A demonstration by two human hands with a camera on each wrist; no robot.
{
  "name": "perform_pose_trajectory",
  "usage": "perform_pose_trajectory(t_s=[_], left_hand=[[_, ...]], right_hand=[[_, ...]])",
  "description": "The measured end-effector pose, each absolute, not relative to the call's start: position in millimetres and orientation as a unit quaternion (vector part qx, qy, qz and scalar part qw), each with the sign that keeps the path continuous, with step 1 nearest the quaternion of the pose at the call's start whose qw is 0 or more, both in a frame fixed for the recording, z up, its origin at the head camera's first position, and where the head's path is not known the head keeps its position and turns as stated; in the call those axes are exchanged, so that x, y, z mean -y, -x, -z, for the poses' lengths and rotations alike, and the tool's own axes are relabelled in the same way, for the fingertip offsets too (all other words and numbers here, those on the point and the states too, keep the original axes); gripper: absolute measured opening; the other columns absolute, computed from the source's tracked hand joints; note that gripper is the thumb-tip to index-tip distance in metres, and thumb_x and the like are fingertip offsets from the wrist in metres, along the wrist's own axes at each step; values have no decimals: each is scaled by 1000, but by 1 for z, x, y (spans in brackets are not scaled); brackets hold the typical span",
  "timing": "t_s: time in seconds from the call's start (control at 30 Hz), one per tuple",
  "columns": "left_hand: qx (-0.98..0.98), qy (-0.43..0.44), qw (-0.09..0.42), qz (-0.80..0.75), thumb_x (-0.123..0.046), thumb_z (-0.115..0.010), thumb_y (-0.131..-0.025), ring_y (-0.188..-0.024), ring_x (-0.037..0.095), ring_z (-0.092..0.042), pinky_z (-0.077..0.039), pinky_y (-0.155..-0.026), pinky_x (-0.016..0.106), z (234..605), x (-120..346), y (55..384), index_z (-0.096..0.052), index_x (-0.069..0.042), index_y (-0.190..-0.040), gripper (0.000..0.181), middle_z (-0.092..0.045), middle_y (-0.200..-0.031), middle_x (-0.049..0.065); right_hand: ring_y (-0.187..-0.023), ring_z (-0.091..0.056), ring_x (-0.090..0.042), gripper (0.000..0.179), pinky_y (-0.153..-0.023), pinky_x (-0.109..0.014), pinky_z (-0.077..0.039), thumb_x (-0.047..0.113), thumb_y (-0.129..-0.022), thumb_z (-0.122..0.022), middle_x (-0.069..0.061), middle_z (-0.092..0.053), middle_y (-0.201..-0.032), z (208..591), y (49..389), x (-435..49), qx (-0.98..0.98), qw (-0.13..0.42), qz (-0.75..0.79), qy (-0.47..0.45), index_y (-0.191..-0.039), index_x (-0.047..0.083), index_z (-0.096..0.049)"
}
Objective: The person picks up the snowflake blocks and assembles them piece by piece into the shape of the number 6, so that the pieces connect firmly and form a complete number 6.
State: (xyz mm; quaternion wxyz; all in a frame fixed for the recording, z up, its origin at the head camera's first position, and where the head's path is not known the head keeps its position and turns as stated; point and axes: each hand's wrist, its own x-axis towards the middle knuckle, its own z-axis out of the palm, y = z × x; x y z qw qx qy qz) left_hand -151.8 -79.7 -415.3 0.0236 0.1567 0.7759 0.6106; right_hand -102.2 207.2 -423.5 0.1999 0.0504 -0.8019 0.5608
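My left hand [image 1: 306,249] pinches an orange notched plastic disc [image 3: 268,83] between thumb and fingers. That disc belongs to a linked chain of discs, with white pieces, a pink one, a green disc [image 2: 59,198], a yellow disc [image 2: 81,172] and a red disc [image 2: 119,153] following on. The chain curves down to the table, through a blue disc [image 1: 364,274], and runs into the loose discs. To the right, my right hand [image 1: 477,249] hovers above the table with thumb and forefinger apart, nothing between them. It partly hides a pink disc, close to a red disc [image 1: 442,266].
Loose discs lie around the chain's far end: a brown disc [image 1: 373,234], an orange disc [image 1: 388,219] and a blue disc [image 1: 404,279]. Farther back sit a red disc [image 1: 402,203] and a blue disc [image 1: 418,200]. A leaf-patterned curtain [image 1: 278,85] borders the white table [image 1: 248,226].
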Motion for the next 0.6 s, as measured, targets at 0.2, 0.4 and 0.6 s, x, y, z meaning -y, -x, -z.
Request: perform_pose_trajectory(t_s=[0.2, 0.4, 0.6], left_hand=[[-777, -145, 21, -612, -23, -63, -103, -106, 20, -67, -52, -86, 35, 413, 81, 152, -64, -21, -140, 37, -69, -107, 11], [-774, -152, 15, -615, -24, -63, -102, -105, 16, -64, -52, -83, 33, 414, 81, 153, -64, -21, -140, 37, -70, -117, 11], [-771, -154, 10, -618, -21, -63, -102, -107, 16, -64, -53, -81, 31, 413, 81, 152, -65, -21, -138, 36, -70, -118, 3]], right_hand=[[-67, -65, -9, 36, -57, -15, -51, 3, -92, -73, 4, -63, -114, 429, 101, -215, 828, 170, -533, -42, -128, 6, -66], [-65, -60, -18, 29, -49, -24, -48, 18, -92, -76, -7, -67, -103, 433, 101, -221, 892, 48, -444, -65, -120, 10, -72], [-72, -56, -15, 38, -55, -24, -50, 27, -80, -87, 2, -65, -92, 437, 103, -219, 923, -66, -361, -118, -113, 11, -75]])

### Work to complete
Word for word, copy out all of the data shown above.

### Solution
A demonstration by two human hands with a camera on each wrist; no robot.
{
  "name": "perform_pose_trajectory",
  "usage": "perform_pose_trajectory(t_s=[_], left_hand=[[_, ...]], right_hand=[[_, ...]])",
  "description": "The measured end-effector pose, each absolute, not relative to the call's start: position in millimetres and orientation as a unit quaternion (vector part qx, qy, qz and scalar part qw), each with the sign that keeps the path continuous, with step 1 nearest the quaternion of the pose at the call's start whose qw is 0 or more, both in a frame fixed for the recording, z up, its origin at the head camera's first position, and where the head's path is not known the head keeps its position and turns as stated; in the call those axes are exchanged, so that x, y, z mean -y, -x, -z, for the poses' lengths and rotations alike, and the tool's own axes are relabelled in the same way, for the fingertip offsets too (all other words and numbers here, those on the point and the states too, keep the original axes); gripper: absolute measured opening; the other columns absolute, computed from the source's tracked hand joints; note that gripper is the thumb-tip to index-tip distance in metres, and thumb_x and the like are fingertip offsets from the wrist in metres, along the wrist's own axes at each step; values have no decimals: each is scaled by 1000, but by 1 for z, x, y (spans in brackets are not scaled); brackets hold the typical span",
  "timing": "t_s: time in seconds from the call's start (control at 30 Hz), one per tuple",
  "columns": "left_hand: qx (-0.98..0.98), qy (-0.43..0.44), qw (-0.09..0.42), qz (-0.80..0.75), thumb_x (-0.123..0.046), thumb_z (-0.115..0.010), thumb_y (-0.131..-0.025), ring_y (-0.188..-0.024), ring_x (-0.037..0.095), ring_z (-0.092..0.042), pinky_z (-0.077..0.039), pinky_y (-0.155..-0.026), pinky_x (-0.016..0.106), z (234..605), x (-120..346), y (55..384), index_z (-0.096..0.052), index_x (-0.069..0.042), index_y (-0.190..-0.040), gripper (0.000..0.181), middle_z (-0.092..0.045), middle_y (-0.200..-0.031), middle_x (-0.049..0.065); right_hand: ring_y (-0.187..-0.023), ring_z (-0.091..0.056), ring_x (-0.090..0.042), gripper (0.000..0.179), pinky_y (-0.153..-0.023), pinky_x (-0.109..0.014), pinky_z (-0.077..0.039), thumb_x (-0.047..0.113), thumb_y (-0.129..-0.022), thumb_z (-0.122..0.022), middle_x (-0.069..0.061), middle_z (-0.092..0.053), middle_y (-0.201..-0.032), z (208..591), y (49..389), x (-435..49), qx (-0.98..0.98), qw (-0.13..0.42), qz (-0.75..0.79), qy (-0.47..0.45), index_y (-0.191..-0.039), index_x (-0.047..0.083), index_z (-0.096..0.049)"
}
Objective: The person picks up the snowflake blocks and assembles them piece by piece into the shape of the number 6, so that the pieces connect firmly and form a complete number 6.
State: (xyz mm; quaternion wxyz; all in a frame fixed for the recording, z up, its origin at the head camera's first position, and where the head's path is not known the head keeps its position and turns as stated; point and axes: each hand's wrist, its own x-axis towards the middle knuckle, its own z-axis out of the palm, y = z × x; x y z qw qx qy qz) left_hand -151.8 -79.7 -415.3 0.0236 0.1567 0.7759 0.6106; right_hand -102.2 207.2 -423.5 0.1999 0.0504 -0.8019 0.5608
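My left hand [image 1: 306,249] pinches an orange notched plastic disc [image 3: 268,83] between thumb and fingers. That disc belongs to a linked chain of discs, with white pieces, a pink one, a green disc [image 2: 59,198], a yellow disc [image 2: 81,172] and a red disc [image 2: 119,153] following on. The chain curves down to the table, through a blue disc [image 1: 364,274], and runs into the loose discs. To the right, my right hand [image 1: 477,249] hovers above the table with thumb and forefinger apart, nothing between them. It partly hides a pink disc, close to a red disc [image 1: 442,266].
Loose discs lie around the chain's far end: a brown disc [image 1: 373,234], an orange disc [image 1: 388,219] and a blue disc [image 1: 404,279]. Farther back sit a red disc [image 1: 402,203] and a blue disc [image 1: 418,200]. A leaf-patterned curtain [image 1: 278,85] borders the white table [image 1: 248,226].
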Motion for the next 0.6 s, as measured, targets at 0.2, 0.4 and 0.6 s, x, y, z meaning -y, -x, -z.
Request: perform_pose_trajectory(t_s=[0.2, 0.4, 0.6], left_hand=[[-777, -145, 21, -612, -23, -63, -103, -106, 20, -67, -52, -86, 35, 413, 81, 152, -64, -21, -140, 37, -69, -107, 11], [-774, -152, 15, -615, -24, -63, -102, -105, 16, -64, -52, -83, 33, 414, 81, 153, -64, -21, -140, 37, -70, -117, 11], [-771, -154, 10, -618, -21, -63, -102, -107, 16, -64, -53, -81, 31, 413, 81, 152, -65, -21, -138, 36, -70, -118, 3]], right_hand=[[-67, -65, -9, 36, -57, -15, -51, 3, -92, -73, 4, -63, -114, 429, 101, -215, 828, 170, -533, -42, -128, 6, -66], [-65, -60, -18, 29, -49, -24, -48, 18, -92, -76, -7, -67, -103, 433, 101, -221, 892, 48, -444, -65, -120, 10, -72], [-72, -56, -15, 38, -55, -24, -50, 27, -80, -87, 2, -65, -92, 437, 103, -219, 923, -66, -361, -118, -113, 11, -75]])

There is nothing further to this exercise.